Task requirements |
Look for the word "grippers" in the data below, and copy every line that holds it.

━━ Dataset entries

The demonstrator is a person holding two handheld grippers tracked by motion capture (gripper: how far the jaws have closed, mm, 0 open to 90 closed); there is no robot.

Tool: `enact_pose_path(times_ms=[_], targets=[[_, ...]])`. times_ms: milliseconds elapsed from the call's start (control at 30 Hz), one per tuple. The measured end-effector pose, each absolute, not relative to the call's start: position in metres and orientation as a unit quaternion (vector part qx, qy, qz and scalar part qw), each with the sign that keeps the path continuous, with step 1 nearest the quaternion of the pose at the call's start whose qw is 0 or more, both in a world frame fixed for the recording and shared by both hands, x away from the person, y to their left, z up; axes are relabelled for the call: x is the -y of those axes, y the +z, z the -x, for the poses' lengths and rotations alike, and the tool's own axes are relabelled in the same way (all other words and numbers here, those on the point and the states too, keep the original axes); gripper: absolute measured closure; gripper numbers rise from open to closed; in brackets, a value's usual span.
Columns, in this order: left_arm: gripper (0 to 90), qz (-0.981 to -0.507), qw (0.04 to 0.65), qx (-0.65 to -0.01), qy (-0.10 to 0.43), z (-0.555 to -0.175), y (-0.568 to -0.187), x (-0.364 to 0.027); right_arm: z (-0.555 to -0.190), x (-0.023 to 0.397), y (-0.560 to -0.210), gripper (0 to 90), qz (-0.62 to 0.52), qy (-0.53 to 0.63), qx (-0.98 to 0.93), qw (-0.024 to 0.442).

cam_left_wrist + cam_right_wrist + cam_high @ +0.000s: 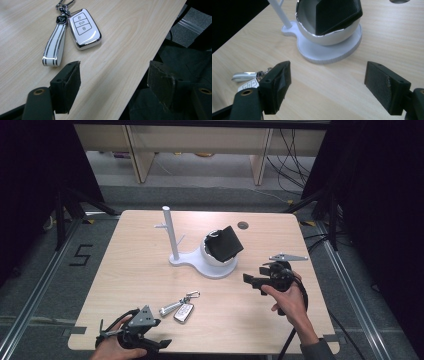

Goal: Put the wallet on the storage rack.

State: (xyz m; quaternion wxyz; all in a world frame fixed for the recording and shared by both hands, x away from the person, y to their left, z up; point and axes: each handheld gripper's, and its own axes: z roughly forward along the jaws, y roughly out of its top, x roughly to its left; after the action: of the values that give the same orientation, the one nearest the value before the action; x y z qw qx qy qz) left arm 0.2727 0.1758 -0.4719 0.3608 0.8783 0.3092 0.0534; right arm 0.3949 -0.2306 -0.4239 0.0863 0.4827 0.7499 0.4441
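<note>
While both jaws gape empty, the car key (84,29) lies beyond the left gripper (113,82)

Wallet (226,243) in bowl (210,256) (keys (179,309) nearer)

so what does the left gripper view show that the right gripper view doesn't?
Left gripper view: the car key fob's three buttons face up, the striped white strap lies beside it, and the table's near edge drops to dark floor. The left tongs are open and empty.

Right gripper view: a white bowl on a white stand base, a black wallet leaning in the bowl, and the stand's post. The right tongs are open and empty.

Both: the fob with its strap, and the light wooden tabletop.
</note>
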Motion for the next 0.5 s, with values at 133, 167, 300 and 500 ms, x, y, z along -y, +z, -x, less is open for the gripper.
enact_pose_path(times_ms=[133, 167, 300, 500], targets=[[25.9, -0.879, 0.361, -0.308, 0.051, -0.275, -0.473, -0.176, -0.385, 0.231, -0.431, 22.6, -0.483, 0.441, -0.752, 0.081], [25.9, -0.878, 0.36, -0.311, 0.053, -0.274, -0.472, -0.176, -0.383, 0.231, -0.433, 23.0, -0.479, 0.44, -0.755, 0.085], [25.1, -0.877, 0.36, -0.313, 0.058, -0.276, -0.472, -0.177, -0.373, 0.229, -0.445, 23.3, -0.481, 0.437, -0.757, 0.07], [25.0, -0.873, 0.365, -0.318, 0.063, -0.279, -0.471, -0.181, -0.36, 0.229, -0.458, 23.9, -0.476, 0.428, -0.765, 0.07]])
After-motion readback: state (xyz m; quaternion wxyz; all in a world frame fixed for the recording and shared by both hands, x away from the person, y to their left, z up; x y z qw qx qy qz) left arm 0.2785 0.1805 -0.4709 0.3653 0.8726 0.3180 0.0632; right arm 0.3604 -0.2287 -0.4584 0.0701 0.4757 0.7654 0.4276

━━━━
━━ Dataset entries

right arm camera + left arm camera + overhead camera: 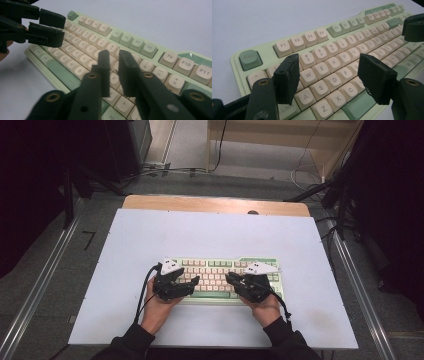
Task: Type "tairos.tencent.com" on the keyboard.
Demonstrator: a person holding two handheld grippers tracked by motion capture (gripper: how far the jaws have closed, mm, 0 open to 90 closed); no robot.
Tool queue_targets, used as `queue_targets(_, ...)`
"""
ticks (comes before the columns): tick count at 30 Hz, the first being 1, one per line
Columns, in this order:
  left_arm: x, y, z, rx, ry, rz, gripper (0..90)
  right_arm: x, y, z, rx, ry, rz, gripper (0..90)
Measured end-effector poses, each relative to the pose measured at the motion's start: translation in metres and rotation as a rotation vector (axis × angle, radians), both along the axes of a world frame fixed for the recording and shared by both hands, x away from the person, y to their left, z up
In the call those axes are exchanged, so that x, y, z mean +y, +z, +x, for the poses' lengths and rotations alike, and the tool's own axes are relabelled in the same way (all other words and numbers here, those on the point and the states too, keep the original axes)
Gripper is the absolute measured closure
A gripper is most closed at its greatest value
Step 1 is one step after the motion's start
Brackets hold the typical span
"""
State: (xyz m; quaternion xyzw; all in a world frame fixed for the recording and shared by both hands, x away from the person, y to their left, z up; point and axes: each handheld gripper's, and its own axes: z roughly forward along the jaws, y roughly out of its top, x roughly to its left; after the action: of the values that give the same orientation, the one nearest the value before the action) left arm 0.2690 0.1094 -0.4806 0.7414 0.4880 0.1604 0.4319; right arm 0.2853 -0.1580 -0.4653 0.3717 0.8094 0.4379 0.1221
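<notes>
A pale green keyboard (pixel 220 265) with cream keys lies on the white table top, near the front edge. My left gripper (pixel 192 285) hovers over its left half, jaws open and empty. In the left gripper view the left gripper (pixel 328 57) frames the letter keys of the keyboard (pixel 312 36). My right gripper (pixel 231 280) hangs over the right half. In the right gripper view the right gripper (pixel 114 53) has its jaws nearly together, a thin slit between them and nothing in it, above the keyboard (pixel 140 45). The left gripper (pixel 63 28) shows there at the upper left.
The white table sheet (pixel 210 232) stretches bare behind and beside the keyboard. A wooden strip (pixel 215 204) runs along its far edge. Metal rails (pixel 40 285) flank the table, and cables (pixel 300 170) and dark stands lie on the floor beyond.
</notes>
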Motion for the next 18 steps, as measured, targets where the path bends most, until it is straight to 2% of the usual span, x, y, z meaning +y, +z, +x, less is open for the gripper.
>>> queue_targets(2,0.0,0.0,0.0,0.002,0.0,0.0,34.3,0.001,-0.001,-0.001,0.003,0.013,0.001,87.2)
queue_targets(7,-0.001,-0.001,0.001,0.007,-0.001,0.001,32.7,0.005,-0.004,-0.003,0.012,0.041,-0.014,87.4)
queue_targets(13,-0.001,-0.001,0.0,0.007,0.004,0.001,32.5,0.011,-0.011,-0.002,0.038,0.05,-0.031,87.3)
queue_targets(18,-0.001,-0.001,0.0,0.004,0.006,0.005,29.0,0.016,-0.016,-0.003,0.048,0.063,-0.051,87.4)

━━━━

Response below |
The demonstrator is a person holding two handheld grippers tracked by motion capture (gripper: how far the jaws have closed, mm, 0 open to 90 closed); there is no robot.
Demonstrator: a person holding two handheld grippers tracked by motion capture (gripper: how far the jaws have closed, mm, 0 open to 90 closed); no robot.

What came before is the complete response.